§ **Task item**
Could you give the data below again, exactly and completely?

*** Begin section ***

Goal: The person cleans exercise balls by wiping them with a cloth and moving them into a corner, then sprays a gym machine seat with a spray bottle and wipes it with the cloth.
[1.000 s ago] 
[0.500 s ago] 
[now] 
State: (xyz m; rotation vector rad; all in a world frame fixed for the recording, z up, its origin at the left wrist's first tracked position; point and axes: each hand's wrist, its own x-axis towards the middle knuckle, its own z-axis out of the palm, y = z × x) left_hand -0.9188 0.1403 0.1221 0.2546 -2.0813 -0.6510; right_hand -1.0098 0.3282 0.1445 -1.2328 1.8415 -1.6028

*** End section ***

§ **Answer space**
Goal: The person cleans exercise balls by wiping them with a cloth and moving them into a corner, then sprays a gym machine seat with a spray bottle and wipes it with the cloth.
[1.000 s ago] 
[0.500 s ago] 
[now] 
State: (xyz m; rotation vector rad; all in a world frame fixed for the recording, z up, its origin at the left wrist's first tracked position; point and axes: each hand's wrist, its own x-axis towards the middle knuckle, its own z-axis out of the palm, y = z × x) left_hand -0.9188 0.1403 0.1221 0.2546 -2.0813 -0.6510; right_hand -1.0098 0.3282 0.1445 -1.2328 1.8415 -1.6028

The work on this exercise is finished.